Si je parlais de façon objective, par rapport aux gens que j’ai rencontrés, je dirais que j’ai pu vérifier ce que je sentais déjà lors du procès Kerviel, c’est-à-dire un fort cloisonnement entre toutes les activités des marchés. Les personnes qui travaillent dans la finance ont un champ organisé et très segmenté dans le processus global. Les actes sont extrêmement techniques et le personnel est uniquement préoccupé par les règles du secteur où il évolue. En revanche, la globalité des activités de la banque leur échappe souvent ou bien ils feignent de l’ignorer. Quand ils peuvent y jeter un regard et s’en faire une idée, ils l’oublient dès qu’ils sont devant leur desk. Même leurs scrupules ne résistent pas au dispositif de travail, aux mots qui sont utilisés, aux dénominations des produits financiers sur lesquels ils travaillent. Il y a une clôture pendant la durée de travail, une déconnexion qui ne laisse aucune place à l’éthique. Il faut imaginer qu’il ne suffit que de quelques secondes pour qu’un titre en cours de négociation change de valeur… La tension est permanente. Certaines des personnes que j’ai rencontrées me disaient qu’elles pouvaient envoyer des ordres sur des millions d’euros en quelques secondes sans aucune hésitation, sans aucun obstacle éthique, alors que, dans leur vie quotidienne, elles pouvaient hésiter sur des dépenses de quelques dizaines d’euros. Mais le capitalisme a-t-il globalement quelque chose à voir avec l’éthique ? En ce qui concerne l’idée d’un système qui ne serait plus maîtrisable, il est vrai que des spécialistes m’ont confirmé que certains dirigeants de grandes banques étaient incapables de comprendre et de décrire la teneur de la plupart des produits financiers qu’ils promouvaient. Cela étant dit, ces personnes, fortement carencées dans certains domaines, retombent toujours sur leurs pieds, même celles qui ont vendu des produits toxiques en pleine connaissance de cause. N’ont-ils pas, la plupart du temps, pris soin d’assurer leurs arrières en souscrivant les assurances nécessaires au cas où cela tournerait mal ?


Cette économie est dite virtuelle. Comment fait-on passer le virtuel sur le plateau du théâtre ?
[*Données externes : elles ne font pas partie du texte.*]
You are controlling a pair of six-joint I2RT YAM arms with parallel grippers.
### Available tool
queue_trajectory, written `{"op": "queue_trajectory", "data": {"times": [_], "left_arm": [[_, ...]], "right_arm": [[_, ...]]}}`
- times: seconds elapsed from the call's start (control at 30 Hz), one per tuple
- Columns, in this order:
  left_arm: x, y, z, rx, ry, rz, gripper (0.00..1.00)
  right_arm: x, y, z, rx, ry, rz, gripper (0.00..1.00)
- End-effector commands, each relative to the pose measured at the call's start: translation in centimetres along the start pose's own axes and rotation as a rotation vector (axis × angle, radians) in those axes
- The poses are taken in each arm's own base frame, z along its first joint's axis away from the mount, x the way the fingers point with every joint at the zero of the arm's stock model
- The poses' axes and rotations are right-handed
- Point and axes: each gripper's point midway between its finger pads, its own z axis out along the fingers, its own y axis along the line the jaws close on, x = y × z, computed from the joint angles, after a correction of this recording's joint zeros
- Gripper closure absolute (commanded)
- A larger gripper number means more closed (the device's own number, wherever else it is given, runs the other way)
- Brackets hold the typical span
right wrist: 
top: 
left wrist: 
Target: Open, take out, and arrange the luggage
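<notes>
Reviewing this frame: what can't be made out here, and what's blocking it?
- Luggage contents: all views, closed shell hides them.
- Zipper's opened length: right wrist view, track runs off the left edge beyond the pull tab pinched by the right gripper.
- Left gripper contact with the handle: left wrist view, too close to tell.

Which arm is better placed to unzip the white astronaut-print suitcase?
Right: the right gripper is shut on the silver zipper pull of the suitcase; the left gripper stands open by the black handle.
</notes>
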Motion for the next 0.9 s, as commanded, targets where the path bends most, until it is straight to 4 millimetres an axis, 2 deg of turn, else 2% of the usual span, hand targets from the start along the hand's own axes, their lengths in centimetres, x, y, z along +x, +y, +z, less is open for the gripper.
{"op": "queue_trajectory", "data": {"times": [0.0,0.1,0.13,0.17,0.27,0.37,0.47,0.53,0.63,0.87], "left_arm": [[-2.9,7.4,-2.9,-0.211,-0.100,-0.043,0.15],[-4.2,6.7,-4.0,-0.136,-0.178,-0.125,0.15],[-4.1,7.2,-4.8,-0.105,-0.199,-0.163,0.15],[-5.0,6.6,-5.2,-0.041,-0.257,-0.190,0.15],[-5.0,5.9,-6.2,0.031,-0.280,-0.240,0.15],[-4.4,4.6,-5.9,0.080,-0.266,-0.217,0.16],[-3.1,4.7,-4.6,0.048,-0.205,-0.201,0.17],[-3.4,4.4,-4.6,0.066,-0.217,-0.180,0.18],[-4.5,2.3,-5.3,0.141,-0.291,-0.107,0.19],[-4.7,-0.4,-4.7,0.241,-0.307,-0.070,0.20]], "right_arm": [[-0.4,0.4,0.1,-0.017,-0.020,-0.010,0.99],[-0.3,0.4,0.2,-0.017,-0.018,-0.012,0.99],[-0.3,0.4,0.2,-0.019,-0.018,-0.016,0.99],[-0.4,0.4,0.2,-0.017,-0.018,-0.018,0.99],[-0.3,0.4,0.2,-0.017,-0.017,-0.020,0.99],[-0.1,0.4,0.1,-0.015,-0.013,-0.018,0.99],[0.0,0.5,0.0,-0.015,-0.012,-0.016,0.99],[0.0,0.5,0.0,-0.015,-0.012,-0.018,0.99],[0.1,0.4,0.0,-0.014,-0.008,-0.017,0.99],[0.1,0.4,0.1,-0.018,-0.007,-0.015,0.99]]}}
À un moment, j’ai eu ce besoin de me rendre dans des endroits où je pouvais observer les effets de cette économie virtuelle. J’avais besoin de retrouver des espaces, d’y voir passer des corps, de tourner autour des choses comme autour d’un modèle. C’est pour cela que nous sommes allés à Cleveland : nous étions désarçonnés par cette finance qui se dérobe au regard, qui se présente tout d’abord comme abstraite, complexe. Mais au-delà de la technicité, ce qui est intéressant, ce sont les enjeux relationnels qu’elle met en jeu. En effet, il ne faut pas oublier que l’économie est une sécrétion de l’humain. Il est des économistes comme André Orléan qui rappellent combien l’économie est un domaine des sciences humaines. C’est quelque chose que l’on peut lire aussi chez Keynes : c’est bien l’homme qui invente l’économie pour organiser et réguler ses échanges. L’idée que la « valeur » est une fabrication sociale et l’objet d’une croyance est largement partagée par beaucoup d’économistes et de professionnels de la finance. C’est sur ce sujet que nous travaillons plus exactement et c’est lui que nous voulons aborder sur le plateau. Si je n’avais lu que des ouvrages techniques sur la finance, je n’aurais pas poursuivi cette tentative. Mais c’est en lisant des économistes qui décrivent le marché comme un reflet cardinal de notre société, un lieu où les gens sont transportés par des sentiments et des peurs, que j’ai voulu continuer. Au sein des mécanismes de la finance, nous retrouvons un tout autre paysage que celui des statistiques et des idéologies. Ce n’est donc pas le virtuel des mécanismes qui nous intéresse, mais les projections qu’elles encouragent chez nous, tout autant que chez les agents des marchés. Ces projections ont des conséquences sur nos vies, surtout, par l’attitude et la conduite des hommes qui utilisent ces mécanismes. C’est un domaine concret et qui possède une ombre.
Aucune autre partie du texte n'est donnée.